Hoagputzer never would have dared to ask Bran to join his little task force. For all his current remoteness the old god was generally held in far too high regard for the gnome to even consider him a prospective victim – and ‘victims’ was what he thought Ratatosk and the wren were, victims of the ‘good cause’ perhaps, but certainly victims of his principal.

So it was to Hoagputzer Glummdrengle’s great surprise that he was approached by Bran himself. He had been sitting in the Crown and Lion over a pint and a pipe, when the Great Seer – in his human form, as was his custom in the fair lands – had stepped up to him and asked, if he might take a seat.

“Certainly, certainly, my dear friend,” Hoagputzer had stuttered. “Ale?”

“Mead, if you please.”

Hoagputzer had ordered and turned to Bran.

“What brings me the honour of your company?”

Bran had regarded him for a long time. Then the pints had arrived and they had drunken to each other’s health. The Seer had wiped his broad hand across his bearded mouth before he answered:

“I have seen things… the endeavour you are involved in, it is of great importance.”

“It, so, ah-um…” Hoagputzer had stuttered. “It is?”

“Yes, much more than you may realize.”

Ouch, that stung. Hoagputzer had already felt slightly insulted by his principal’s lack of confidence in his discretion, but to find that others knew more about it than he did – even if it was famous seers…

“Well…” Hoagputzer had leaned forward conspiratorially. “What does it matter to you?”

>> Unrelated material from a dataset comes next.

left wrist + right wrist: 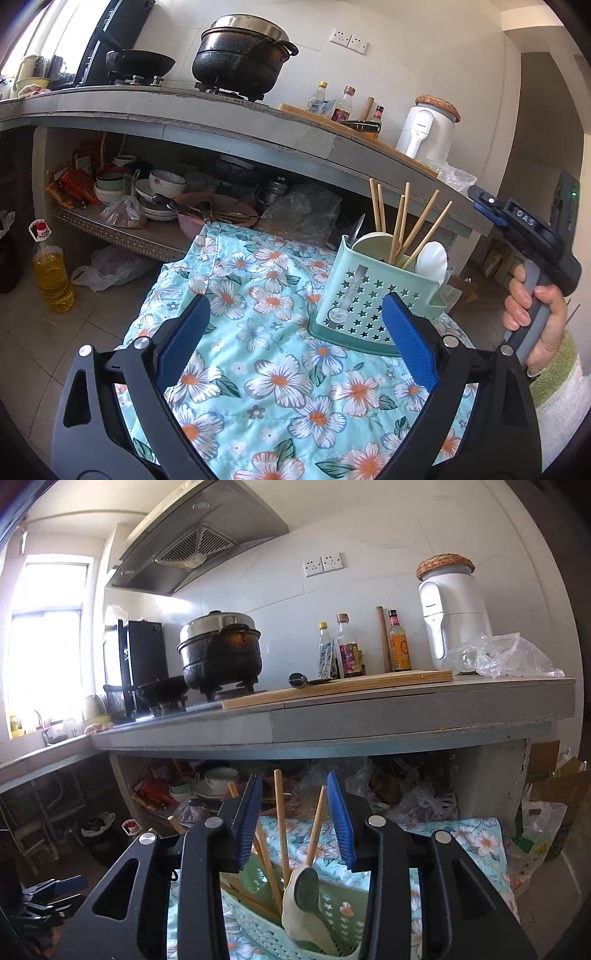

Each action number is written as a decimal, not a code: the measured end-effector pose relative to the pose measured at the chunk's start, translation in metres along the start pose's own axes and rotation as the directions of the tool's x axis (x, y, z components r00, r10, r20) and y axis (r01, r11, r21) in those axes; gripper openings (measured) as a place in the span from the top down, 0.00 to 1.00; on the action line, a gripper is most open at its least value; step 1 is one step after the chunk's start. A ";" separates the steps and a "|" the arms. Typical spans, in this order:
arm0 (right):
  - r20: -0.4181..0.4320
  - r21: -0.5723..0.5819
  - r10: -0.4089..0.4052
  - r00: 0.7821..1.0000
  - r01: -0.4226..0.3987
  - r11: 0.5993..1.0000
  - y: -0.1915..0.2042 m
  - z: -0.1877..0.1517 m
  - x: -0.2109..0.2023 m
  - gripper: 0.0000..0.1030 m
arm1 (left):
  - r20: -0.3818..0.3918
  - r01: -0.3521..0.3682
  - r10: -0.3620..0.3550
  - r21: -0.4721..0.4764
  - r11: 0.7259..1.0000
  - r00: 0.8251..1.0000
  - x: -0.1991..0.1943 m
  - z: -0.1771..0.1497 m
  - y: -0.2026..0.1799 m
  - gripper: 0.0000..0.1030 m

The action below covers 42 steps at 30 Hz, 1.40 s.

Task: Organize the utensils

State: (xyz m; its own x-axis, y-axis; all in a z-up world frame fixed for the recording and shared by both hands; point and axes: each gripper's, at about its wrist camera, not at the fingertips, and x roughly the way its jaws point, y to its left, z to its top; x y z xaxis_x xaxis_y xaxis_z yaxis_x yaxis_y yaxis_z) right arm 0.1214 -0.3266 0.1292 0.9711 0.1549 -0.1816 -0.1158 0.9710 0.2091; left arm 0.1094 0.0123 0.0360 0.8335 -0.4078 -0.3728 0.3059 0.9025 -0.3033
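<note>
Along the grey counter point(406, 716): a blackened pot point(220, 653) with a steel lid on the burner, a wok point(140, 61) beside it, then a chopping board point(343, 690) bearing sauce bottles point(349, 648) and a rolling pin point(383, 638) upright against the wall, a white appliance point(454, 620) capped with a woven mat, and a crumpled plastic bag point(506, 655) at the end. Above — a range hood point(199, 535) and two wall sockets point(324, 564). Below, on the shelf — stacked bowls point(162, 184), red packets point(72, 181) and bags, with an oil bottle point(51, 273) on the floor and a floral cloth point(280, 369) spread in front.
</note>
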 end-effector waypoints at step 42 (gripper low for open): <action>-0.350 -0.155 -0.518 0.780 0.497 0.854 0.031 -0.120 -0.042 0.06 | -0.112 -0.450 0.464 0.134 0.883 0.879 0.007 -0.011 -0.024 0.08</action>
State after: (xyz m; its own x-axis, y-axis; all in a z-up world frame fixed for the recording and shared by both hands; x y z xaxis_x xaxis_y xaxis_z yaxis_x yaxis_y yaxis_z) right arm 0.0522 -0.2817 0.0281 0.7447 -0.3184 -0.5866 0.3516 0.9342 -0.0607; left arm 0.1033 -0.0137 0.0311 0.8229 0.0452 -0.5664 -0.0431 0.9989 0.0170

Bran had been slightly taken aback by the sudden edge in the old Gnomes voice, but had pushed on nevertheless.

“I will accompany those you have already chosen.”

“You will?”

“It is decided, then?”

And without allowing Hoagputzer to think about it any longer, he had grasped the Gnome’s hand and shaken it. Thus it was sealed.

When two weeks later, the Hooded Crow had again visited Glummdrengle, Hoagputzer had given him the names of the chosen agents. If his principle had been at all surprised by the choice, he had not shown it. Instead he had given Glummdrengle the very instructions he had passed on to the band of messengers. The quest was this: To find the princess lost in Berlin and, upon finding her, to not do anything three times. After that they were free to return to the fair lands or to do whatever they pleased.